Topic · Therapy-note AI without cloud

Yes, there is a therapy-note AI that doesn't use the cloud — here's how it works

The common reaction to "on-device AI therapy scribe" is "that's not possible yet." As of 2025 it became possible, and as of 2026 it is the only honest answer to the category of clinician asking this question.

TL;DR

Every AI therapy scribe sold today — Mentalyc, Upheal, Blueprint, Supanote, Freed, CliniScripts — sends session audio to a server. It's not a privacy oversight; it's what "cloud scribe" means. TherapyDraft is the existence-proof that you no longer have to. Two pieces of commodity open-source infrastructure (whisper.cpp for transcription, Qwen 2.5 14B via Apple's MLX for drafting), plus Apple Silicon unified-memory performance, plus the macOS sandbox, together produce a clinical-quality draft in 2–5 minutes without a single packet leaving your Mac.

Why most clinicians assume this doesn't exist

Until recently, they were right. Speech-to-text good enough for emotional, overlapping, soft-spoken therapy dialogue required a large cloud model. Note drafting good enough for a clinician to edit rather than rewrite required an even larger one. Running both on a laptop was absurd — consumer GPUs had 8 GB of VRAM, and a usable model at full precision needed 50 GB or more.

Three things changed between 2023 and 2026:

Apple unified memory. M-series Macs share RAM between CPU and GPU, so a 14 B-parameter model occupies system memory directly rather than requiring a dedicated GPU card. A 24 GB M3 Pro has more addressable GPU memory than a $1,500 Windows laptop.
4-bit quantization.

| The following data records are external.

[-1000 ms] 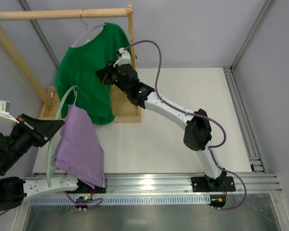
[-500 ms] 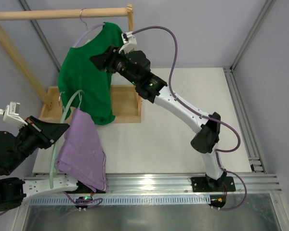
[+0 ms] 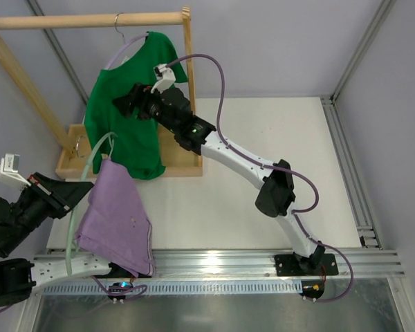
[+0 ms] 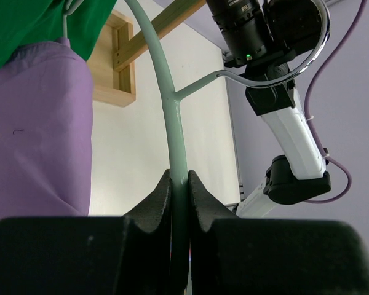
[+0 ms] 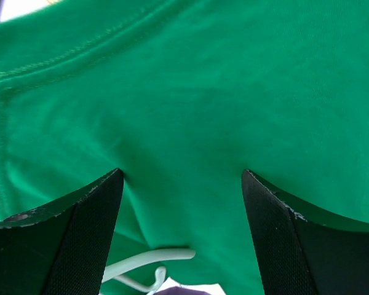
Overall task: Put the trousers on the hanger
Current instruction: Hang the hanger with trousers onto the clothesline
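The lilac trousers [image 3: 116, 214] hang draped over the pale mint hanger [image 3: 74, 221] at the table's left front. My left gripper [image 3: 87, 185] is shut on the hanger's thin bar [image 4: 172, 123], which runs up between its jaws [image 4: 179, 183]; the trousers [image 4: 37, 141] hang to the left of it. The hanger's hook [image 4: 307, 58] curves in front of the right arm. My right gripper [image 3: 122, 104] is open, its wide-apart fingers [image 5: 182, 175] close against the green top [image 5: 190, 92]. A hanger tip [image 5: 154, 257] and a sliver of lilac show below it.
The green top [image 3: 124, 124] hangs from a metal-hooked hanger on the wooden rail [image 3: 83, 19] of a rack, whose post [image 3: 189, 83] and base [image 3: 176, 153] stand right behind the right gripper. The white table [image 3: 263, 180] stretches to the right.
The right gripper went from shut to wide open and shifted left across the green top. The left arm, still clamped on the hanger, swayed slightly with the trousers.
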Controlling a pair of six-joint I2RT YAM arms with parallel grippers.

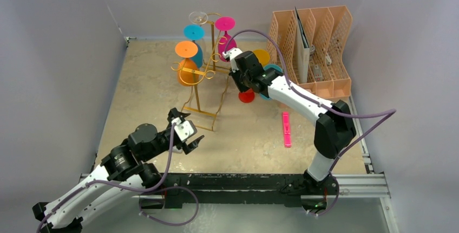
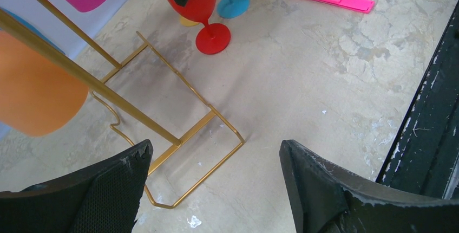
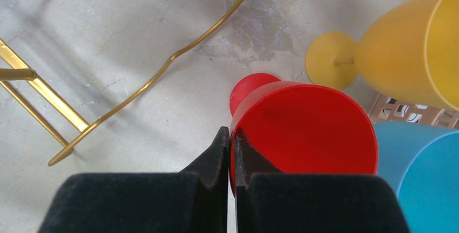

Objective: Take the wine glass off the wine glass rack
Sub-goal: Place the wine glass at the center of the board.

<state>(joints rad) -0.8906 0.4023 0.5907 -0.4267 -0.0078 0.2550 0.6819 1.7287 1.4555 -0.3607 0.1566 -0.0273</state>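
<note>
**Right of the rack [image 1: 196, 96]: red glass [image 1: 246, 96] standing on the surface [image 1: 243, 146], gripped at the rim**

Grips the red glass by its rim with the right fingers [image 3: 219, 154], closed tight on the thin wall, one inside the bowl and one outside. Has the glass upright, foot seemingly flat on the surface, off the rack and just beside the right side of its wire base, toward the far right part of the surface. Shares that spot with a yellow glass [image 3: 400, 49] and a blue glass [image 3: 422, 173], both close to the red one; touching or apart, cannot tell. Shows a peach organiser [image 1: 319, 38] in the far right corner, just behind those glasses.

Holds nothing in the left fingers [image 2: 116, 184], spread wide and hanging above the near end of the rack's base, toward the near left part of the surface.

Carries on the rack's curled arms, foot up and bowl down, an orange glass [image 1: 188, 73], a teal glass [image 1: 194, 32], a pink glass [image 1: 224, 24] and a clear glass [image 1: 198, 16], all toward the far edge of the surface.

Shows a flat pink strip [image 1: 286, 130] lying on the surface near the right edge, well apart from the rack and from both sets of fingers.
</note>
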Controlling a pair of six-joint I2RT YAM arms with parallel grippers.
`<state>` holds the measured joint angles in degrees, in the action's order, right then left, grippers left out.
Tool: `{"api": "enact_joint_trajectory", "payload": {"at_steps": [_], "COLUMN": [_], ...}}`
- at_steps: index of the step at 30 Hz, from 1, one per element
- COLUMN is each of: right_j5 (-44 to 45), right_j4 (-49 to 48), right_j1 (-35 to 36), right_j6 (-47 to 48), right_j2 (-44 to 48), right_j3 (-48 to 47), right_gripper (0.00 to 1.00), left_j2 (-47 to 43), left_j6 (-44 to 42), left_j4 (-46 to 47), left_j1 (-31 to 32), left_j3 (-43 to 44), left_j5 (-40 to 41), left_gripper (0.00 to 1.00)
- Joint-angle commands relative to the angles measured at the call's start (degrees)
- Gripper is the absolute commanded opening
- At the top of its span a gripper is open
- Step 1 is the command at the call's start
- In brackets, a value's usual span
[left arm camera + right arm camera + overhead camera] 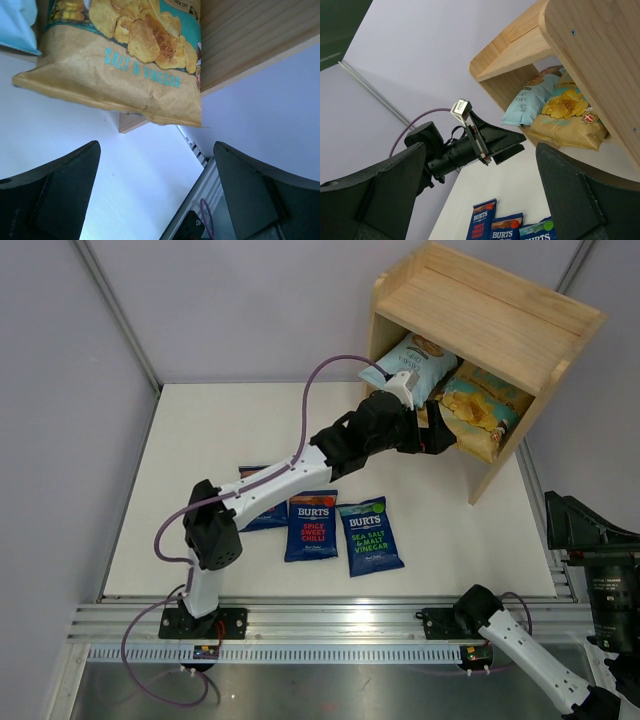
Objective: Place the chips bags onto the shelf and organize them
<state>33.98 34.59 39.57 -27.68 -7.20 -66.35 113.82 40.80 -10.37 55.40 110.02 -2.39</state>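
The light wood shelf [480,315] stands at the back right. On its lower tier lie the pale-blue bag [415,360] and the yellow-and-teal bag [478,410], whose end sticks out past the front edge. My left gripper [440,435] is open and empty, just in front of the yellow bag [125,60] and not touching it. Three dark-blue Burts bags lie flat mid-table: one [262,508] partly under the left arm, a red-lettered one [311,525] and a green-lettered one [369,535]. My right gripper [480,195] is open and empty, low at the near right.
The shelf's upper tier [520,55] holds nothing that I can see. A metal rail [330,620] runs along the table's near edge. Grey walls close the left and back. A black device [595,560] stands at the right edge.
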Motion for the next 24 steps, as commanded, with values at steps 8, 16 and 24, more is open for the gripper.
{"api": "enact_joint_trajectory", "payload": {"at_steps": [8, 16, 24], "right_j5": [-6.8, -32.4, -51.0], "right_j4": [3.4, -7.9, -7.2], "right_j1": [0.0, 0.0, 0.0], "right_j6": [5.7, 9.9, 13.8], "right_j2": [-10.2, -13.1, -22.1], "right_j3": [-0.5, 11.1, 14.6], "right_gripper": [0.99, 1.00, 0.99], "left_j2": [-21.2, -36.7, -34.5], "left_j6": [-8.8, -4.6, -3.8], "left_j4": [-0.8, 6.1, 11.6], "left_j1": [-3.3, -18.9, -38.4], "left_j3": [-20.3, -48.0, -61.5], "left_j5": [12.8, 6.2, 0.1], "left_gripper": [0.99, 0.99, 0.99]}}
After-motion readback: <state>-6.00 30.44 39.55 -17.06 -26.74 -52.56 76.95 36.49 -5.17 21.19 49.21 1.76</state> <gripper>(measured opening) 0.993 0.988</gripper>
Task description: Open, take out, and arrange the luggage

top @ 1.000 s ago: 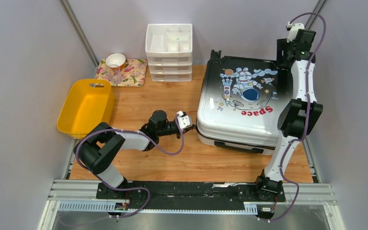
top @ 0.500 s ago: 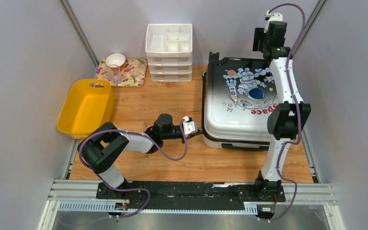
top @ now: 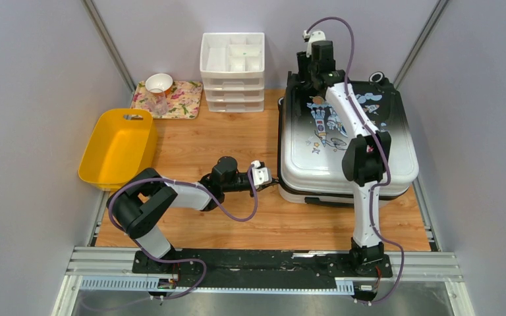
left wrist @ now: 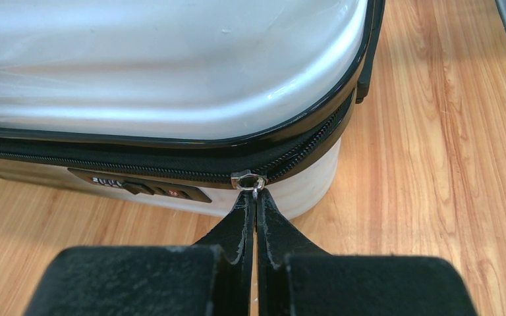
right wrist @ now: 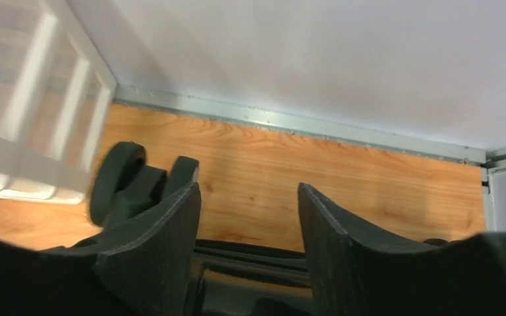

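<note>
Now | left tool (left wrist: pixel 256 199) pinches zipper pull (left wrist: pixel 257 185) | right tool (right wrist: pixel 249 201) apart, swung left over luggage (top: pixel 309 158)

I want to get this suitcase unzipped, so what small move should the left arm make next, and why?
Probably draw the zipper pull along its track around the corner of the luggage. The left gripper is pinched shut on that pull, the luggage lies closed, and the right gripper hangs open over its far edge, holding nothing.
</note>
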Motion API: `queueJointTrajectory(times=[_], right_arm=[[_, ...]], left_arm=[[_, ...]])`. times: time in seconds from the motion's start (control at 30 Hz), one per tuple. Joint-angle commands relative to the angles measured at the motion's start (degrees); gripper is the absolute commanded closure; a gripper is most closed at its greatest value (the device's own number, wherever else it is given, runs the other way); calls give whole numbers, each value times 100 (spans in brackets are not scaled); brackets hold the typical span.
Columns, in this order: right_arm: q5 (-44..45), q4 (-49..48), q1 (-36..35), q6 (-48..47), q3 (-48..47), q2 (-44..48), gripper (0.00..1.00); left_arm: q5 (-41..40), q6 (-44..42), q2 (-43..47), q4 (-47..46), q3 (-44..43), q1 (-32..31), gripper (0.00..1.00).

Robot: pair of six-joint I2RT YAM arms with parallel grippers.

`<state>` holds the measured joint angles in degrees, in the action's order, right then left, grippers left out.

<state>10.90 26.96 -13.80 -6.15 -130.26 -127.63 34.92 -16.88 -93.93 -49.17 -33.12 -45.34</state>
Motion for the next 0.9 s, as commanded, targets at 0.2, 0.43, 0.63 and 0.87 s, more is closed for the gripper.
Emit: queueJointTrajectory(times=[0.2,0.43,0.63,0.87], right_arm=[[-2141,810,115,-588,675,62,64],[-3900,1995,-87,-1080,1010,63,75],[-4823,2875,-315,-1572,1187,-51,80],[-5598,3789,-492,-2109,1766,212,89]], left_arm=[[226,-70,243,-252,-10,-142,100],[472,-324,130,-58,-106,631,100],[691,-772,-187,-119,-555,992,100],[1061,-1010,76,-364,-240,441,100]])
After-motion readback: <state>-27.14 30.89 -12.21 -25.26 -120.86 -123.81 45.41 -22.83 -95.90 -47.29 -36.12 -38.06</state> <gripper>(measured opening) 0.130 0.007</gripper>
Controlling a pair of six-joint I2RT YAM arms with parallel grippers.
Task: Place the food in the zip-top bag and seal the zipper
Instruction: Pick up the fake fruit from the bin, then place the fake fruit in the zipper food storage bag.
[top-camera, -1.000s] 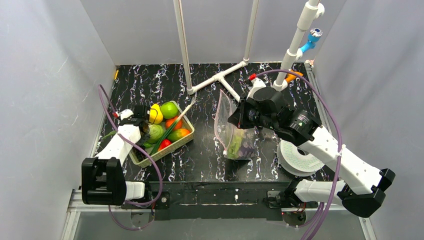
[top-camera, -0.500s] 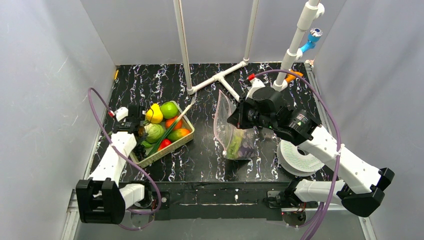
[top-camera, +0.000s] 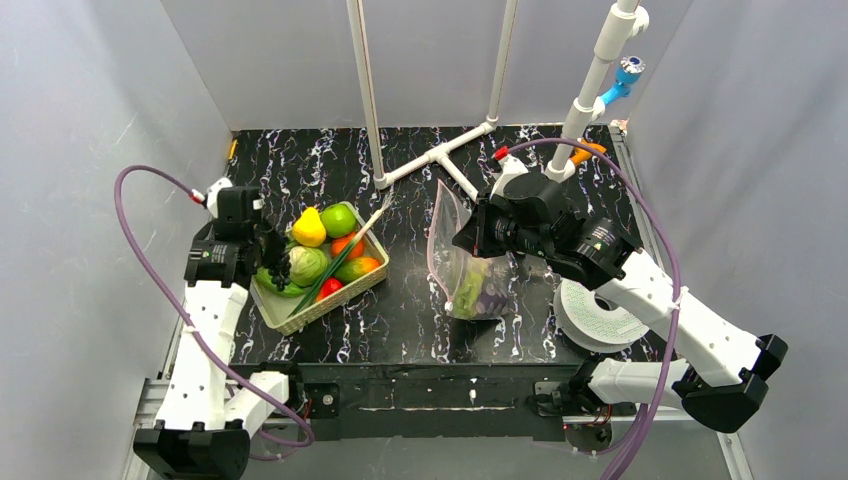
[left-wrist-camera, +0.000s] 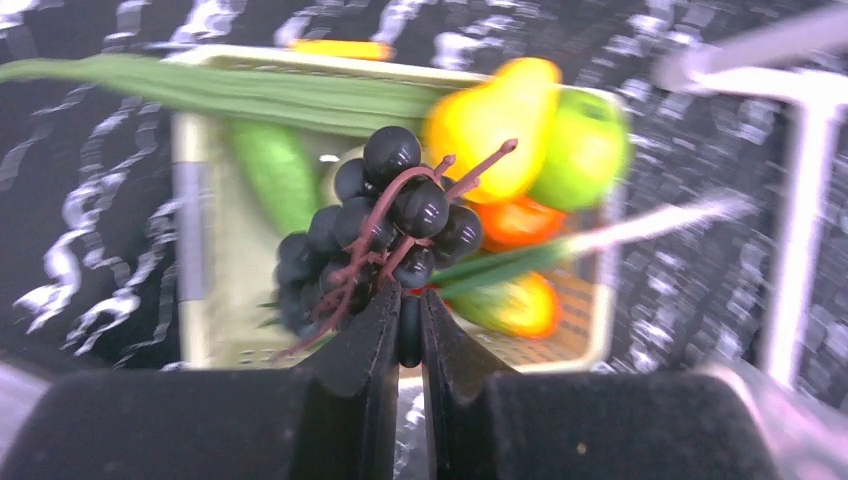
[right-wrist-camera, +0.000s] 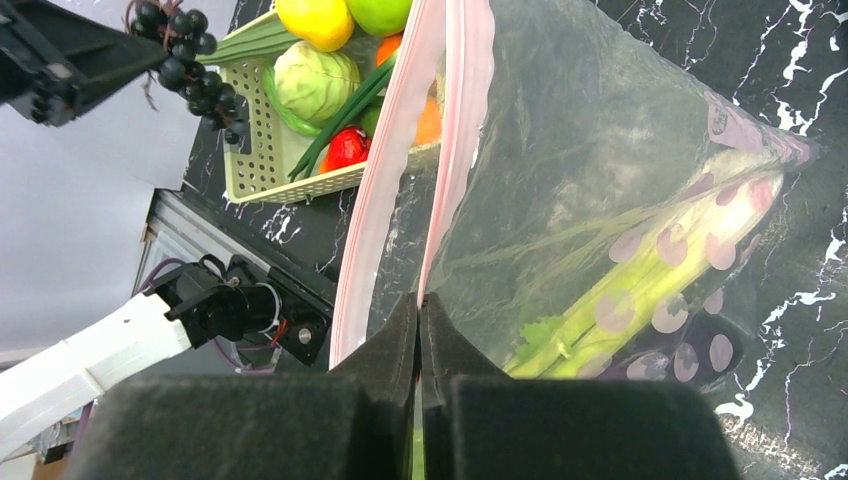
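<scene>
My left gripper (left-wrist-camera: 408, 300) is shut on a bunch of dark purple grapes (left-wrist-camera: 400, 215), held above the left end of the woven basket (top-camera: 300, 318). In the top view the grapes (top-camera: 281, 266) hang at the left gripper (top-camera: 272, 260). The basket still holds a yellow pear (top-camera: 308, 228), a green apple (top-camera: 338, 219), a cabbage, a leek and orange and red pieces. My right gripper (right-wrist-camera: 420, 300) is shut on the pink zipper (right-wrist-camera: 455, 120), holding the clear zip-top bag (top-camera: 452, 235) upright with its mouth open toward the basket. Green stalks (right-wrist-camera: 640, 280) lie inside the bag.
A white pipe frame (top-camera: 440, 155) stands behind the bag. A white round spool (top-camera: 600, 315) lies at the right under my right arm. An orange piece (top-camera: 588, 152) lies at the back right. Grey walls close in the black marbled table (top-camera: 400, 310).
My left gripper closed on the grapes and rose out of the basket, drawing back to the left. The right gripper and bag stayed still.
</scene>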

Techniques like AWQ and GPTQ compress a 14 B-parameter model from ~28 GB down to ~8 GB with ≤2% quality loss on instruction-following benchmarks. The Qwen 2.5 family specifically publishes official 4-bit weights. The model goes from "cloud-only" to "fits in RAM."
whisper.cpp + Core ML acceleration. whisper.cpp runs OpenAI's Whisper models on CPU, and since 2024 with a Core ML path that lights up the Apple Neural Engine. Real-time factor on M2 is under 1×, meaning a 50-minute session transcribes in less than 50 minutes — in practice, 3–4 minutes.

None of these are proprietary to us. They are open-source components any engineer can audit or reproduce. What we did was stitch them together with a clinically-aware prompt template, a tamper-evident log, and a macOS distribution that enforces the no-socket guarantee.

What "without cloud" actually looks like on your machine

When you drop a session audio file into TherapyDraft:

The file stays on disk in ~/Library/Application Support/TherapyDraft/audio/. It is not copied to a vendor server. It is not uploaded anywhere. It is readable only by your user account.
The transcription pass reads that file, runs whisper.cpp on the Apple Silicon GPU, and writes the transcript to an adjacent file. No HTTP requests. No DNS lookups.
The drafting pass reads the transcript, runs Qwen 14B via MLX locally, and writes the draft to a third adjacent file. Again, no network activity.
The tamper-evident JSON-Lines inference log appends a row for each pass (model ID, prompt hash, output hash, timestamp, device ID). The log is local; no one but you can read it.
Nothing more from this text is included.